AIM OF THE EXERCISE: Set down exactly the lines below, starting at the one that contains "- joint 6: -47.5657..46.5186" and ending at the one that contains "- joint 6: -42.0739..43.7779", with both of those lines included and nothing else.
"""
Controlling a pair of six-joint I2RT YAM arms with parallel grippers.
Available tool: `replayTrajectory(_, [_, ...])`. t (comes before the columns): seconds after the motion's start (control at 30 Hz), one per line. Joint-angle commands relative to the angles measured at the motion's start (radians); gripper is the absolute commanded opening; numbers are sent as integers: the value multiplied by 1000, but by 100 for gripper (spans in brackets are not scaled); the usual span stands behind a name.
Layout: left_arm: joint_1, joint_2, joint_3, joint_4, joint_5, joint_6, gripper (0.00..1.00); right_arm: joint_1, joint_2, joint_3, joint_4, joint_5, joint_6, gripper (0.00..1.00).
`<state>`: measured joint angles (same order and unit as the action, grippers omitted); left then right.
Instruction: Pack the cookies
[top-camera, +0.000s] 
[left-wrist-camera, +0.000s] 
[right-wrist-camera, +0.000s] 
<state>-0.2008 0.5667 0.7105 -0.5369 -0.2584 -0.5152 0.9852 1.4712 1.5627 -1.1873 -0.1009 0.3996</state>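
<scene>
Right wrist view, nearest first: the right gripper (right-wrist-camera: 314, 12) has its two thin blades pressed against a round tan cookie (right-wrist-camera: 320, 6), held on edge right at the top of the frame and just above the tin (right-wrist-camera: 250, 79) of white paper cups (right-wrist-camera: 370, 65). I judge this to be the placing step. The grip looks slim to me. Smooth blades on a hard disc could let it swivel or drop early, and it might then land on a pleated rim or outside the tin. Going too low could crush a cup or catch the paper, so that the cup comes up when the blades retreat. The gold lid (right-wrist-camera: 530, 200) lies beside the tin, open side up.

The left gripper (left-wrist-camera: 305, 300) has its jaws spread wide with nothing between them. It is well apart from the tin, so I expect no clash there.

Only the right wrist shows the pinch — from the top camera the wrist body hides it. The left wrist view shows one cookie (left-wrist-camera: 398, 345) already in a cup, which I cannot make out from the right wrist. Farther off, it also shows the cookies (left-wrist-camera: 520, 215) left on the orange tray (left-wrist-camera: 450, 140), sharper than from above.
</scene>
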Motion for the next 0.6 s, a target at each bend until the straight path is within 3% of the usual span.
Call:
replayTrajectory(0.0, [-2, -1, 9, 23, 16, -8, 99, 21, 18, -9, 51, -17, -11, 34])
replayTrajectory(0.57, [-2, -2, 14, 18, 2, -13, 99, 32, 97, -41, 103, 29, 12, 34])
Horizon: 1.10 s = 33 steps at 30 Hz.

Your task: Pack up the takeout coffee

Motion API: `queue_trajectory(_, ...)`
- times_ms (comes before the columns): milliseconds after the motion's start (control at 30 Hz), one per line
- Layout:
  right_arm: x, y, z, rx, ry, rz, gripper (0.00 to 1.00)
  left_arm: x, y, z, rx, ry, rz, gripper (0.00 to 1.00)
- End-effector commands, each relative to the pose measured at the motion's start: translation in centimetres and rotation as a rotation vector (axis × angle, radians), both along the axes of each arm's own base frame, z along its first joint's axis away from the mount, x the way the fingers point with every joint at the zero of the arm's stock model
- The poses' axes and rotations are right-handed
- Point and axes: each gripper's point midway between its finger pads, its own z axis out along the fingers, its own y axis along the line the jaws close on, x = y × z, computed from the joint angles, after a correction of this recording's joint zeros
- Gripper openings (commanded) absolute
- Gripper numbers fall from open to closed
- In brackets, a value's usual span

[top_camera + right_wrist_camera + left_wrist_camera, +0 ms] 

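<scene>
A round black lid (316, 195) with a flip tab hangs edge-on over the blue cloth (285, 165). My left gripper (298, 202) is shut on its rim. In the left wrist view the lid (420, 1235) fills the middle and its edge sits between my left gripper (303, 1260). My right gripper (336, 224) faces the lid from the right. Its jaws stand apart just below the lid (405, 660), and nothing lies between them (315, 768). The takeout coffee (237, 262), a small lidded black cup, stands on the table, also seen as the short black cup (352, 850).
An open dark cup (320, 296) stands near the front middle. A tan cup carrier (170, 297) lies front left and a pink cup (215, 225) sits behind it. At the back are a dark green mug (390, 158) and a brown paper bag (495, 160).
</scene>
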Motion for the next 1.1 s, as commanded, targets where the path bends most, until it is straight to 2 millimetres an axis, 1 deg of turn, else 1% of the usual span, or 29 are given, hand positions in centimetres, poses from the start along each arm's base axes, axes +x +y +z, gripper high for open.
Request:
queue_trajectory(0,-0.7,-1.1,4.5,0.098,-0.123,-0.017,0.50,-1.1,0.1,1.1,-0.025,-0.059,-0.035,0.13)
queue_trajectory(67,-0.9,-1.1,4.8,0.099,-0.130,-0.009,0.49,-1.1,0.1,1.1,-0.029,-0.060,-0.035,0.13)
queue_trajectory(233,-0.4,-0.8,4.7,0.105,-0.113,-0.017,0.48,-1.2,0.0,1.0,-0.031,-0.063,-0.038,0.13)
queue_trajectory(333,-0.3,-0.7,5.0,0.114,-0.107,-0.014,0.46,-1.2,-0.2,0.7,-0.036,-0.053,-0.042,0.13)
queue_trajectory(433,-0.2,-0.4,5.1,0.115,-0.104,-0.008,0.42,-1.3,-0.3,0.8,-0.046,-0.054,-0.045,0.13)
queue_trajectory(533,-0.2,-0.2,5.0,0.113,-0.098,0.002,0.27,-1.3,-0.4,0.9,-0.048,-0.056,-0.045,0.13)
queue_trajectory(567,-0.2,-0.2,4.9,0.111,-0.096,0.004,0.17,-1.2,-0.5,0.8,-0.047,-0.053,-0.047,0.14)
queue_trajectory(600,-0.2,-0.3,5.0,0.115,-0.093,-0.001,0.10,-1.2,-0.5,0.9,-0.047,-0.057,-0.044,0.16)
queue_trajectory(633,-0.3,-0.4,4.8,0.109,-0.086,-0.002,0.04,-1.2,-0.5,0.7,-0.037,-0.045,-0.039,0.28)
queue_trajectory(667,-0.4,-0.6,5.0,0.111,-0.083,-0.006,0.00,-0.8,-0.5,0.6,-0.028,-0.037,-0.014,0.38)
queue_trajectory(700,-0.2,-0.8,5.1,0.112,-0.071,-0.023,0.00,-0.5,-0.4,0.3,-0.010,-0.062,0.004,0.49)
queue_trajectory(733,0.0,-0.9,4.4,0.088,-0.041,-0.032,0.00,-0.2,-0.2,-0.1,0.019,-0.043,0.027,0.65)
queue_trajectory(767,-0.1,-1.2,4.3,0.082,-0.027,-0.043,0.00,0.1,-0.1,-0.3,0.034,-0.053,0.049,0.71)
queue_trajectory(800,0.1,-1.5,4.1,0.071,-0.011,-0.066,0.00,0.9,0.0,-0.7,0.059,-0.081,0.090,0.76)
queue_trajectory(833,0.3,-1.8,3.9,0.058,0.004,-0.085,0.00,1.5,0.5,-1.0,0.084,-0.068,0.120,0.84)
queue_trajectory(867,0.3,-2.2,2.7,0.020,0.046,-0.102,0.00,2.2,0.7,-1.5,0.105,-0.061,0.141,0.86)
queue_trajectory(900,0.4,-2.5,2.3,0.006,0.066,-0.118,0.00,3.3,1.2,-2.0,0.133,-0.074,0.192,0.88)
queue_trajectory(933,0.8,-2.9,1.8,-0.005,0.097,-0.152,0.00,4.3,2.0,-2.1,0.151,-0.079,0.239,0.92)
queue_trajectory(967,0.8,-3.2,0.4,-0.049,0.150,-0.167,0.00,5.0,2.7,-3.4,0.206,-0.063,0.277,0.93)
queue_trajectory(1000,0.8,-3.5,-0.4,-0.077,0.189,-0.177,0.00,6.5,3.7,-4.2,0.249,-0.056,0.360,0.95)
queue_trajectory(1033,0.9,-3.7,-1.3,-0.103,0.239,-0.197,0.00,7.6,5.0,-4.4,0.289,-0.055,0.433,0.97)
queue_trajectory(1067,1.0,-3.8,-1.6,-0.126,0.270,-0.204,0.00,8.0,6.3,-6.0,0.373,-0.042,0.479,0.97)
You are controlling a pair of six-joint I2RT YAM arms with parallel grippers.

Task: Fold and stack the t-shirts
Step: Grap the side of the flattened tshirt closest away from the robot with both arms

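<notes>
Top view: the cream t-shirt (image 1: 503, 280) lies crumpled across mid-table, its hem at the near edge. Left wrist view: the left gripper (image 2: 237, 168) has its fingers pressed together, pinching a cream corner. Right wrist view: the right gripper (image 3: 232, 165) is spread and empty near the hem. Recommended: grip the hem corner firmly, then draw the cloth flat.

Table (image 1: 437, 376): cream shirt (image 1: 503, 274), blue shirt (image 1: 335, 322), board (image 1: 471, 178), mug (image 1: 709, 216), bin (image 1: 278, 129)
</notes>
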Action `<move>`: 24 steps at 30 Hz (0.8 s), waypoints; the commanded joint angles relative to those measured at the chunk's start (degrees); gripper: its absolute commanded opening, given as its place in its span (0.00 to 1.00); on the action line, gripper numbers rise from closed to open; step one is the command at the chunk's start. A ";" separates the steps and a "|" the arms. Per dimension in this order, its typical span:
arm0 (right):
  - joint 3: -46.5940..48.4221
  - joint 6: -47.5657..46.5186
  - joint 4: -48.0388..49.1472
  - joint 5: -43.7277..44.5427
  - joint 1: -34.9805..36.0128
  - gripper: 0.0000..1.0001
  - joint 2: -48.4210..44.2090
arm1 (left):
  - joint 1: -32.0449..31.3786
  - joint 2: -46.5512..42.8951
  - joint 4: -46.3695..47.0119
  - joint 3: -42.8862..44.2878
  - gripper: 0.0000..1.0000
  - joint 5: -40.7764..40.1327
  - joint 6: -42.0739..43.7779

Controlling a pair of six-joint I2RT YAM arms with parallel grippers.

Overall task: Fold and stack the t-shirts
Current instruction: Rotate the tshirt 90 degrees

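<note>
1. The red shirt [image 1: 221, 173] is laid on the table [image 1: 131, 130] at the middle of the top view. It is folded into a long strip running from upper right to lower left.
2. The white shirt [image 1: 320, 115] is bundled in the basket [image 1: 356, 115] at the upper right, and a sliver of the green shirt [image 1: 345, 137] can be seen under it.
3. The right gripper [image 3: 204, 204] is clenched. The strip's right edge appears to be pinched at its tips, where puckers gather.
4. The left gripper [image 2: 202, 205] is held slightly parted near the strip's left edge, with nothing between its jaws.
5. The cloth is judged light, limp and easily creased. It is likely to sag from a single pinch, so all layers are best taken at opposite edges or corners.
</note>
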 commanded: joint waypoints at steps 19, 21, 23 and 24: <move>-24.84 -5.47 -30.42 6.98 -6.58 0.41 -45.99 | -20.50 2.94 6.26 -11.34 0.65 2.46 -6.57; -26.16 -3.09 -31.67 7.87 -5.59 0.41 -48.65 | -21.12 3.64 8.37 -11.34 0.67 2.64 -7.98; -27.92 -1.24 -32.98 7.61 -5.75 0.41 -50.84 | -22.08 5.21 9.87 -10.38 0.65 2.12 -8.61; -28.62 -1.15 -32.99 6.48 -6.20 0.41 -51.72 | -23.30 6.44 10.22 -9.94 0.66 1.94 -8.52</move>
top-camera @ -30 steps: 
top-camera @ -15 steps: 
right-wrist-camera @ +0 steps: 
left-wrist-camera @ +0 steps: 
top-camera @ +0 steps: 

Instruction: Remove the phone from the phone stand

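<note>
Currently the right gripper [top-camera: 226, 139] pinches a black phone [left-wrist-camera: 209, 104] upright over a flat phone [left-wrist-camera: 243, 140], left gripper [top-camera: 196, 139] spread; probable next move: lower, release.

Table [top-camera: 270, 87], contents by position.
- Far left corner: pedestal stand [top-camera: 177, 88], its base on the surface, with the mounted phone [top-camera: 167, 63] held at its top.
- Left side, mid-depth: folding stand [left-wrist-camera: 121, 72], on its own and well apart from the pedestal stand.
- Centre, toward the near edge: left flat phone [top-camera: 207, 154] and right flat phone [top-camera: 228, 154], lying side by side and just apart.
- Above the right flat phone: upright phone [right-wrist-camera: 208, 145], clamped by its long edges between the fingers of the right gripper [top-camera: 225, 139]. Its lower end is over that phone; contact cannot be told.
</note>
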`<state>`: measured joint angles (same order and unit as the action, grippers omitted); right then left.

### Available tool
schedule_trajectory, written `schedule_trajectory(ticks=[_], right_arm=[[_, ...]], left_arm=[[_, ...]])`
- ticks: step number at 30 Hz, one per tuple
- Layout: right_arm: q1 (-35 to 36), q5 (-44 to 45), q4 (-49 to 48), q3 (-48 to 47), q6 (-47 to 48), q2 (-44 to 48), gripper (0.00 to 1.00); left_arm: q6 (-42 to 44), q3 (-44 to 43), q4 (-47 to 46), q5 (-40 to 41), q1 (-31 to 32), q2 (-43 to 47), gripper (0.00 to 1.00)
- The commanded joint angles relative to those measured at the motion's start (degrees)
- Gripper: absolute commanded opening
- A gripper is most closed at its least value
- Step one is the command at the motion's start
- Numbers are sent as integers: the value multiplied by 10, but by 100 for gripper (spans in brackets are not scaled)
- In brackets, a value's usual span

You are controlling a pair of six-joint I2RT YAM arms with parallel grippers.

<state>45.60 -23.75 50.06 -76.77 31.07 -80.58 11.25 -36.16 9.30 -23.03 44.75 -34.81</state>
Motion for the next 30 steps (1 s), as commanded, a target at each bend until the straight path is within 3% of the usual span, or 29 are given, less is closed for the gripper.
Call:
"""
RESULT BELOW:
  - joint 6: -47.5657..46.5186
  - joint 4: -48.0388..49.1472
  - joint 5: -43.7277..44.5427
  - joint 1: -34.9805..36.0128
  - gripper: 0.0000..1.0001
  - joint 2: -48.4210..44.2090
arm1 (left):
  - joint 1: -32.0449..31.3786
  - joint 2: -46.5512..42.8951
  - joint 4: -46.3695..47.0119
  - joint 3: -42.8862..44.2878
  - gripper: 0.0000..1.0000
  - joint 5: -40.7764..40.1327
  - joint 6: -42.0739..43.7779

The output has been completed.